**Recorded data:**
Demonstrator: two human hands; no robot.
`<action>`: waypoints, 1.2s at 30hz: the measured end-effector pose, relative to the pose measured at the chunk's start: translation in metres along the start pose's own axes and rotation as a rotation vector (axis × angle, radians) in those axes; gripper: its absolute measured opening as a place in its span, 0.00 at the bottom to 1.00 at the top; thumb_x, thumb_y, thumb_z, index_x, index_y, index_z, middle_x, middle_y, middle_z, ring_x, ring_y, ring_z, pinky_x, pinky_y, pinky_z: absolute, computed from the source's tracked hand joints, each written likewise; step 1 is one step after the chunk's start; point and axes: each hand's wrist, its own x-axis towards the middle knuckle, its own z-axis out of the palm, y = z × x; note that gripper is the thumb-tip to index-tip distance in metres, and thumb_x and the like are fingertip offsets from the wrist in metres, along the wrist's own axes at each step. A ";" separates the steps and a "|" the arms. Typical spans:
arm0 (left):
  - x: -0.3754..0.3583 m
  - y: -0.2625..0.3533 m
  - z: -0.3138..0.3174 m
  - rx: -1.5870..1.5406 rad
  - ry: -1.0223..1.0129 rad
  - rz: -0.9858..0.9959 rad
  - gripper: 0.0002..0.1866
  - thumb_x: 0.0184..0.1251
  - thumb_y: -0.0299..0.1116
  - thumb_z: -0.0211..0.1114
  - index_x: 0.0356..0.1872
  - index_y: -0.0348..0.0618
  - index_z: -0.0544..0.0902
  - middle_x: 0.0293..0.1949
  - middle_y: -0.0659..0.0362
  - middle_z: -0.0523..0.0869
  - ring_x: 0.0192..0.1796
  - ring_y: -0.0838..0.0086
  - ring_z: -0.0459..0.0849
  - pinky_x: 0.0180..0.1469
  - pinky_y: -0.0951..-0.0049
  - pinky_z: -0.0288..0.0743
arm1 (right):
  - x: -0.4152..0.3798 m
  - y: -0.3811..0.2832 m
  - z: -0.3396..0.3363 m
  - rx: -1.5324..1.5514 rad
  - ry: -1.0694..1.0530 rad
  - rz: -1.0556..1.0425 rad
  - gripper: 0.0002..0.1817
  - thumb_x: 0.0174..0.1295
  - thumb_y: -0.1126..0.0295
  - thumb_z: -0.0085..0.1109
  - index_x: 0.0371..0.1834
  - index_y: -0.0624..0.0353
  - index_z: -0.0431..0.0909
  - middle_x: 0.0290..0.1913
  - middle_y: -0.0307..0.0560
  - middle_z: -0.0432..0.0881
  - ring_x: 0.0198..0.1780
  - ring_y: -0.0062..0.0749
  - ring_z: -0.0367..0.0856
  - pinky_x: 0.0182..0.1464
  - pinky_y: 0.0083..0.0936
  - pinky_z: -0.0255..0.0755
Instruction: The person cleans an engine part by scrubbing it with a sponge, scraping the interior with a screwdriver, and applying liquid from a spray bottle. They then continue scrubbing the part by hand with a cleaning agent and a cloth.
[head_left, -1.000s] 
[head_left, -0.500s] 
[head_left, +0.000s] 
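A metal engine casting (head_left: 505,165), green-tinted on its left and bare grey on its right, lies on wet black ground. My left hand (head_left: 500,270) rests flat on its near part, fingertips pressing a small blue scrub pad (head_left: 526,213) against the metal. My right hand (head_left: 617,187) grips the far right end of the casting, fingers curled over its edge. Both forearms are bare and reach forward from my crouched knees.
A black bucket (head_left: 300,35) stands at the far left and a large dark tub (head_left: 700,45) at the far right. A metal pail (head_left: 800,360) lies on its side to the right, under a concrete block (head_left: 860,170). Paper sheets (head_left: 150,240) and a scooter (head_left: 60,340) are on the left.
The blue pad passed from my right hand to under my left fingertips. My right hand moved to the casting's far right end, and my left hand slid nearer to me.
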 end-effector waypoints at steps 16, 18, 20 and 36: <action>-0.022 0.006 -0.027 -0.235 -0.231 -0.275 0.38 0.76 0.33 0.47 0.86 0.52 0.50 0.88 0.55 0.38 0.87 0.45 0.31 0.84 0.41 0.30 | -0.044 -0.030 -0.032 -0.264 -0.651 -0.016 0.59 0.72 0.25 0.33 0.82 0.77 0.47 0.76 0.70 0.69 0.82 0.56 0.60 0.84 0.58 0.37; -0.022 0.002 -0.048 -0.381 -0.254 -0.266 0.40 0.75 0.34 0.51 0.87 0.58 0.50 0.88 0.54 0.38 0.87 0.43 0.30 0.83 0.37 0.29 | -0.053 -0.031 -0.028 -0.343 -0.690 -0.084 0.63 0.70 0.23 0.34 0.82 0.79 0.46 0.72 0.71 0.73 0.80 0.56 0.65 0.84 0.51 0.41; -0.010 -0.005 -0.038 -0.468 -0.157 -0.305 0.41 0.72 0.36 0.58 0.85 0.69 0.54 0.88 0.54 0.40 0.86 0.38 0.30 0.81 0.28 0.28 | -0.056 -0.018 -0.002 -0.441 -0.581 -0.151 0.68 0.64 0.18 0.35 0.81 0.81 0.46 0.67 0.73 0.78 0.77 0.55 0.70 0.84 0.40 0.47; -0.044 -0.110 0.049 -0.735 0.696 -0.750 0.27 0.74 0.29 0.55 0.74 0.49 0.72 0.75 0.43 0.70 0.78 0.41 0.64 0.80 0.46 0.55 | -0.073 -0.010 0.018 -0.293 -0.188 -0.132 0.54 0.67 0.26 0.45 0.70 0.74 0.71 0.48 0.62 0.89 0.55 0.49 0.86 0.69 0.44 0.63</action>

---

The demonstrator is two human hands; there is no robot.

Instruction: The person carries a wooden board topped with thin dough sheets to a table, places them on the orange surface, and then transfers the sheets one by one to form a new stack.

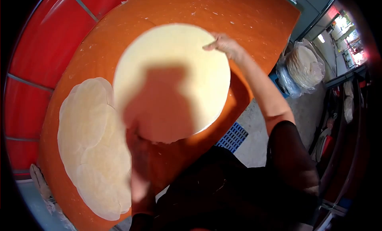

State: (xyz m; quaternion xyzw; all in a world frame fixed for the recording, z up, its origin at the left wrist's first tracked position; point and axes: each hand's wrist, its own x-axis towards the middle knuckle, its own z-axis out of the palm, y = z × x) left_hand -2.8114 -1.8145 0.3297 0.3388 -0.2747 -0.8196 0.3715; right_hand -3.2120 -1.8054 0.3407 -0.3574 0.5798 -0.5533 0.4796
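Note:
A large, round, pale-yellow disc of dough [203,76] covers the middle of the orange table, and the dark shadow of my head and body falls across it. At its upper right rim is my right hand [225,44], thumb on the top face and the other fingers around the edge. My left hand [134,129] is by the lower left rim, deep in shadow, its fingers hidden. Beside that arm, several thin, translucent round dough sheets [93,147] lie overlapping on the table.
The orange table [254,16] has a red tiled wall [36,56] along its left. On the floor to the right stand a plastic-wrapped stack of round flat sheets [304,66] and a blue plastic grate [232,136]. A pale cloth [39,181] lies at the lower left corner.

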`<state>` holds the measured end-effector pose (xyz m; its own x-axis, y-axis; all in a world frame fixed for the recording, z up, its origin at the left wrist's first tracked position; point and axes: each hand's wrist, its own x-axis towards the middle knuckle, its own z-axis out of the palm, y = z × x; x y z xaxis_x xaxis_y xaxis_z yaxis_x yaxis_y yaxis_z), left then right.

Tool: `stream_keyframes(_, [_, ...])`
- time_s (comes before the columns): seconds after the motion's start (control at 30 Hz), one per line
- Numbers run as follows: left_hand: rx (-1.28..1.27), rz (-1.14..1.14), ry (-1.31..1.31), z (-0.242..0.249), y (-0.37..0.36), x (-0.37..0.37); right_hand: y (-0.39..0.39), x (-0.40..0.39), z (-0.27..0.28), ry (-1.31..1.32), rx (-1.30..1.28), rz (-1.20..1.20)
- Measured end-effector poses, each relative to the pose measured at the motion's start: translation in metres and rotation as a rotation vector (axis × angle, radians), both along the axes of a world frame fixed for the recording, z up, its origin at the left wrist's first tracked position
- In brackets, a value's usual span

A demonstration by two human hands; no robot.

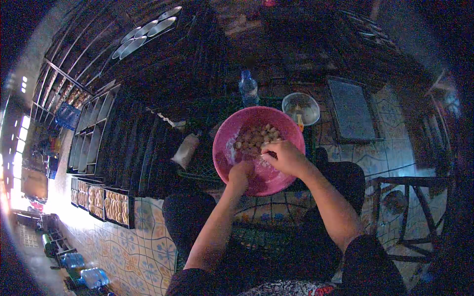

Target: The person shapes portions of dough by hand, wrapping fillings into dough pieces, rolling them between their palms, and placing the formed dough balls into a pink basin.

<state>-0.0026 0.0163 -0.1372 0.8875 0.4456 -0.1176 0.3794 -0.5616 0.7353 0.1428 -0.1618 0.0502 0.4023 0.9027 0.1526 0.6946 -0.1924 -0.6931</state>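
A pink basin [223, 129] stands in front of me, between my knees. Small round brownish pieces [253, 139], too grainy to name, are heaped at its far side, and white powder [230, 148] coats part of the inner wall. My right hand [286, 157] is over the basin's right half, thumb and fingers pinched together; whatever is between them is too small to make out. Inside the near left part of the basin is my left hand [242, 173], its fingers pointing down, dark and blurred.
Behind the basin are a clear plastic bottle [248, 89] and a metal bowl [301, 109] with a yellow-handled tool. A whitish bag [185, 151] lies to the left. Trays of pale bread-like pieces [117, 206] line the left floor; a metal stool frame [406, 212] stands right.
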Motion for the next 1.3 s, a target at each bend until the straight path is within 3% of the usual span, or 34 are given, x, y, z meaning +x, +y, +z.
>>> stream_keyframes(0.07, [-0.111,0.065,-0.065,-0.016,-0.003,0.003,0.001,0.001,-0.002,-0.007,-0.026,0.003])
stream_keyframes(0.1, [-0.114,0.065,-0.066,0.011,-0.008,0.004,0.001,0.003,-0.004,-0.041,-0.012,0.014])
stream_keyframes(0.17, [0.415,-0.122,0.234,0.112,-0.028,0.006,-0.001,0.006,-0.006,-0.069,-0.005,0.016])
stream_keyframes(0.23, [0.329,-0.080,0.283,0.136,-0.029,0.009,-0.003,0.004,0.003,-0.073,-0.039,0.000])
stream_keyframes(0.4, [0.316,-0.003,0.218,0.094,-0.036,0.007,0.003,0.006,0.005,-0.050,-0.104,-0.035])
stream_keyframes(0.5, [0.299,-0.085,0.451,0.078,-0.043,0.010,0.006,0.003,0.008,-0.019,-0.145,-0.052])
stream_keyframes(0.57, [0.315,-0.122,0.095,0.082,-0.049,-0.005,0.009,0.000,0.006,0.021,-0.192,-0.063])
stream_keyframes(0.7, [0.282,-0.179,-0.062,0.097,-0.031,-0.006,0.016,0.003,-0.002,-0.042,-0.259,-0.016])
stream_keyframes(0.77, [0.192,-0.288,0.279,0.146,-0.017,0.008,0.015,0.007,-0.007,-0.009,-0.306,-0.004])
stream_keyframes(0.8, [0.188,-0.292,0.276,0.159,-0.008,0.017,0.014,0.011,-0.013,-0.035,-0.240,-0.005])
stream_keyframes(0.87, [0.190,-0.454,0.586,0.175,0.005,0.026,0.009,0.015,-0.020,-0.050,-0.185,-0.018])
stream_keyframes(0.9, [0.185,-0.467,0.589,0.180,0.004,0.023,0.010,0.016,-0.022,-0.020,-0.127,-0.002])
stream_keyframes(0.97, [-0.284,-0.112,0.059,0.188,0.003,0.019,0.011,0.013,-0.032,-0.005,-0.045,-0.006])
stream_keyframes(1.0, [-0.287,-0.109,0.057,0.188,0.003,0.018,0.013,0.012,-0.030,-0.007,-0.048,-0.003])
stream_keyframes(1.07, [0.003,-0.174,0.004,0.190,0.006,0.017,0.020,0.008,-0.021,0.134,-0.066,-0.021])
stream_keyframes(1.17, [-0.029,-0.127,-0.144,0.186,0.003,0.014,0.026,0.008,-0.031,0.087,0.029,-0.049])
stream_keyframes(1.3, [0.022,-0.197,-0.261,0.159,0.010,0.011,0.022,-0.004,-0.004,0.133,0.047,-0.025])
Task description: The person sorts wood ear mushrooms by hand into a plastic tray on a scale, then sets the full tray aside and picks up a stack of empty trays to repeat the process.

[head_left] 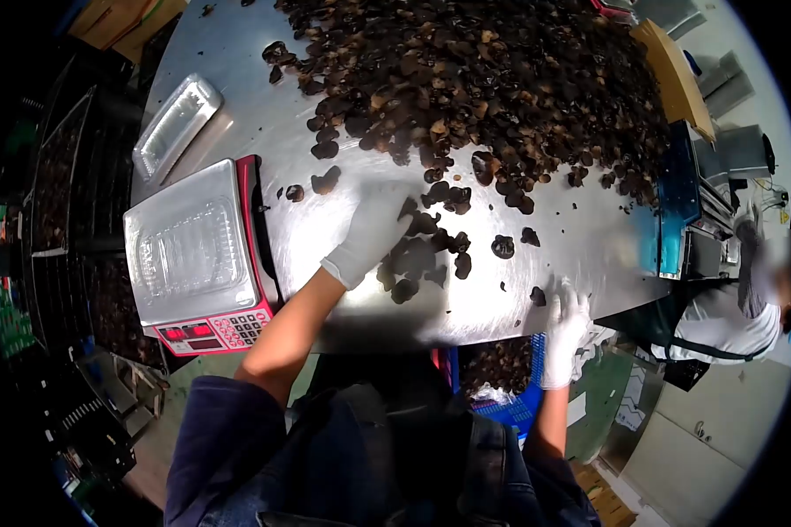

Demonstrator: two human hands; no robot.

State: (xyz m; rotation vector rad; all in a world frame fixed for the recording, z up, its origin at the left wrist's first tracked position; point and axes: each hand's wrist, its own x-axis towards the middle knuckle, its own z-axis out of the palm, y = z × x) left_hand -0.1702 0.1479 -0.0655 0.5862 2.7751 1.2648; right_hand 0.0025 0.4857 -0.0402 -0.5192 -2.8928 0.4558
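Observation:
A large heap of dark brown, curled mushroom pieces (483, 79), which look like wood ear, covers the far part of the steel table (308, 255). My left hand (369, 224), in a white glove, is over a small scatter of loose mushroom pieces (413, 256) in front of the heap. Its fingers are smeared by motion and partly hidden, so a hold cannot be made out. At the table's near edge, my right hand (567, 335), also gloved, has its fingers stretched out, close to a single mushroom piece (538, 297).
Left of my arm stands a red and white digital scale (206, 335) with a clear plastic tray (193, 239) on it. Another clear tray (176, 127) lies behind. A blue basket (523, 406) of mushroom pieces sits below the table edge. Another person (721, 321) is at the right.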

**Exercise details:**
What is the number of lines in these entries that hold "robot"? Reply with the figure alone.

**Exercise solution:**
4